Not to be involved with it, not to be Awakened by a spring that was never meant To include him ---

There is finally the reader, who at one level shares the position of the speaker; is drawn into the speaking by an intimate second person address28: “your father”. At another level, the reader creates her own vantage point, her own visualizing, and is thereby always aware of her distance from the speaker. Burnett locates such a compellingly creative visualising in "the tension and contradiction between what is said and what is experienced with images… between the virtual status of the image and knowledge of events, history and language" (38). Several interesting points of discussion emerge from this in the context of “The Lost Fan…”. There is first, a sense of the image (the painting on the Chinese fan) as virtual. It is freed from the security of its frame, thrown into flux. It is entered, inflected, its temporality is subjected to the viewer’s participation, the viewer’s actualization.
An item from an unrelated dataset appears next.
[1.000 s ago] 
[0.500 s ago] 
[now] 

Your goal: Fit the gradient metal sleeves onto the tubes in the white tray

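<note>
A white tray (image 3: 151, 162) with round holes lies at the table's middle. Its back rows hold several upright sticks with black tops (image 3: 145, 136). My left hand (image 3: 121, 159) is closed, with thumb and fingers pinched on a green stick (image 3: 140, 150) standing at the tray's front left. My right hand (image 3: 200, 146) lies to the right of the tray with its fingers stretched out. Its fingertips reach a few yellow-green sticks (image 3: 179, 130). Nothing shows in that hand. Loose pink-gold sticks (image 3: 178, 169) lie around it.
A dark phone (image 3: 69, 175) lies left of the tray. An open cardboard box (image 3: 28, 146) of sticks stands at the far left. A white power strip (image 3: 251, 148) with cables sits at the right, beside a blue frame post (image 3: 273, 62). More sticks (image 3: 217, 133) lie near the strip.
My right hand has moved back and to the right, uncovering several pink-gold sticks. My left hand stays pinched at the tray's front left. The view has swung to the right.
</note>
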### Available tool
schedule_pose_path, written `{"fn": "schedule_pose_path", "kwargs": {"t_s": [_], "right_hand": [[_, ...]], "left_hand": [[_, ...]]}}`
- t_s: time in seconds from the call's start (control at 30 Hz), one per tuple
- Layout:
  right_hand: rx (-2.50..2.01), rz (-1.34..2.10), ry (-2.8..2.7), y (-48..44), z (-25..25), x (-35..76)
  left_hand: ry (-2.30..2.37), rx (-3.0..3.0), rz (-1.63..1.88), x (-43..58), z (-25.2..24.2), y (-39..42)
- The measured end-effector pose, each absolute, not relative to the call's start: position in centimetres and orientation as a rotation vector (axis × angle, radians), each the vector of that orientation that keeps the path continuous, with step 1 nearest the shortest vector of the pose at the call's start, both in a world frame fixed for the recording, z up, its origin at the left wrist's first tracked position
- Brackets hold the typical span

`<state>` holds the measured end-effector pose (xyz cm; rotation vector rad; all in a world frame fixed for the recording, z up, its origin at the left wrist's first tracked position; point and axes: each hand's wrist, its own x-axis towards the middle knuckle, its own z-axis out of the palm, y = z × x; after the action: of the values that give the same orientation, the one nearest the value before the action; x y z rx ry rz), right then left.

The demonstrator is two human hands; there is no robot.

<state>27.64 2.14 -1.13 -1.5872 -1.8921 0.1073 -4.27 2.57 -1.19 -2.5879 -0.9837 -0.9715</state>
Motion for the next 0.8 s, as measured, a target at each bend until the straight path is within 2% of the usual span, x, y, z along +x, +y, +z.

Upon reading the poem, we read/ encounter/ create an image ‘without gravity’, without a frame or a predetermined, fixed perspective. It is virtual in the sense that it never is; it is mutable, in force, always unfolding/ expanding tangentially. Tangential here replaces simple association of thought, which implies one thinker or one thinking agent, and expresses a chaos of interacting/ colliding subjectivities.

27

Note how the image is imbued with a temporality that shakes it out of its frame.

28 In the classical verse tradition, this is a typical strategy of lyric expression where the impersonality of the epic

is temporarily held away as the rhapsode’s personal voice improvises, and pulls the reader into the story. This is how the ‘absolute past’ of the epic is brought into the reader/listener’s affective space.